The micro laser sintering technique is a form of additive manufacturing technology, and uses a laser to build up small parts from metal powders, layer by layer, from 3D design data.

As with other additive manufacturing, or 3D printing, technologies, using it means that even a production run comprising a single part can be manufactured at a reasonable cost, enabling mass customization of similar products.

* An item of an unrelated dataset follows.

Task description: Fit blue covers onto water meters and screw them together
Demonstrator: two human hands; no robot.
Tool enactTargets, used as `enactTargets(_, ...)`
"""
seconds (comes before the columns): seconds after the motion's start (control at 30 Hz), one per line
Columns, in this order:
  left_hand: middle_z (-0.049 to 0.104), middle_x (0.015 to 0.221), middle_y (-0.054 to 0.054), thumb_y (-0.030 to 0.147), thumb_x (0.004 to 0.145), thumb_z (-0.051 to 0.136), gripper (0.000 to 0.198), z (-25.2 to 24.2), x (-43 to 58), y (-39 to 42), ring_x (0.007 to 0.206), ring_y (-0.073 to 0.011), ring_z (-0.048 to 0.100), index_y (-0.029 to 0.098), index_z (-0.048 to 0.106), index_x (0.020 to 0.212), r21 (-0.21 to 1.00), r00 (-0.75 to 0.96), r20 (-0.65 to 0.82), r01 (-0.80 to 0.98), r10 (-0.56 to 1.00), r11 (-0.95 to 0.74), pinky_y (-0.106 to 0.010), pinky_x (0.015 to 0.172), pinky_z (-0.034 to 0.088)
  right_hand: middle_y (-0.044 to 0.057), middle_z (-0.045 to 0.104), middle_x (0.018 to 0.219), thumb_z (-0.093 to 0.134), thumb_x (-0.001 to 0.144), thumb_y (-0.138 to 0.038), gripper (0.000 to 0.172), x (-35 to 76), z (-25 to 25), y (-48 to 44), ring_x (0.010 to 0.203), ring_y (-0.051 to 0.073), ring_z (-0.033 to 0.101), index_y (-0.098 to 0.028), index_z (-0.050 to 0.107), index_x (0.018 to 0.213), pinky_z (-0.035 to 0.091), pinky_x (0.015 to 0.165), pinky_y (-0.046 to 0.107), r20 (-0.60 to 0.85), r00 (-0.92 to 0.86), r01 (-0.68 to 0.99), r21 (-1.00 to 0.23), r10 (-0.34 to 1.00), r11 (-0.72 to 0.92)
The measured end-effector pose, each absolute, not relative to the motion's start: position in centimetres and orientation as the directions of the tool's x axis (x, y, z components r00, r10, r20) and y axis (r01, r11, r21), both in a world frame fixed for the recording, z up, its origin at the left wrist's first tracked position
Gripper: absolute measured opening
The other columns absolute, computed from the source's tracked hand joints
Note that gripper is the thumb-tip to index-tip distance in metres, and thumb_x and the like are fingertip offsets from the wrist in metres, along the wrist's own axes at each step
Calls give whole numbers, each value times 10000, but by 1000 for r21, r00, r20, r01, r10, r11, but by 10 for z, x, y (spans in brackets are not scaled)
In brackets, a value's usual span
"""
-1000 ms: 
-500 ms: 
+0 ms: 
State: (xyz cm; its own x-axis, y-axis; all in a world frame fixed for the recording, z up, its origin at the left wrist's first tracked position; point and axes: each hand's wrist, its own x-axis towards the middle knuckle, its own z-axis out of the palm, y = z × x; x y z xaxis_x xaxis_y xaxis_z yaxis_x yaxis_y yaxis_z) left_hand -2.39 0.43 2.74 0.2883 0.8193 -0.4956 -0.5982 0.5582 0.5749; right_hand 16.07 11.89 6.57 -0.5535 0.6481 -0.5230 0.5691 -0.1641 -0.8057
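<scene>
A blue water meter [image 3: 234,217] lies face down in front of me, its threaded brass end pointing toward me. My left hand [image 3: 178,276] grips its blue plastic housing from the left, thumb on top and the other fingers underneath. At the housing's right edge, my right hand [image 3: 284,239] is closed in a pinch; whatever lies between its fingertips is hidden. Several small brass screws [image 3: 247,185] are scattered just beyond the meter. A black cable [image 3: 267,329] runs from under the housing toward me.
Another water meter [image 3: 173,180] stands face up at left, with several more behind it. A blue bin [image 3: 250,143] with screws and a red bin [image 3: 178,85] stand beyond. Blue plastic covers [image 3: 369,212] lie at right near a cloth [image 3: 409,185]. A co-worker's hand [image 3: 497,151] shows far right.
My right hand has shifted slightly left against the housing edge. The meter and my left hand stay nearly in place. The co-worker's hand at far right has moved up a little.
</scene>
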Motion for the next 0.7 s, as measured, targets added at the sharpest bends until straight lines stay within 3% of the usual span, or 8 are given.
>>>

Target applications for the new venture include nozzles for the automotive industry, components for medical devices, personalized jewelry, mold-making and aerospace technology.

Founded back in 1989, EOS (the company’s name is short for “electro-optical systems”) has emerged as one of the key providers of the equipment behind what many expect to deliver a revolution in manufacturing. Last week, the Frankfurt-based firm said that it was in the process of transforming itself from a provider of systems for prototyping to one supplying them for industrial series production.

For the financial year that ended in September 2013, EOS increased turnover to €130 million. It has also taken on 70 new employees in that time, and is building a new 17,000 square meter customer and technology center that should open for operations in May next year.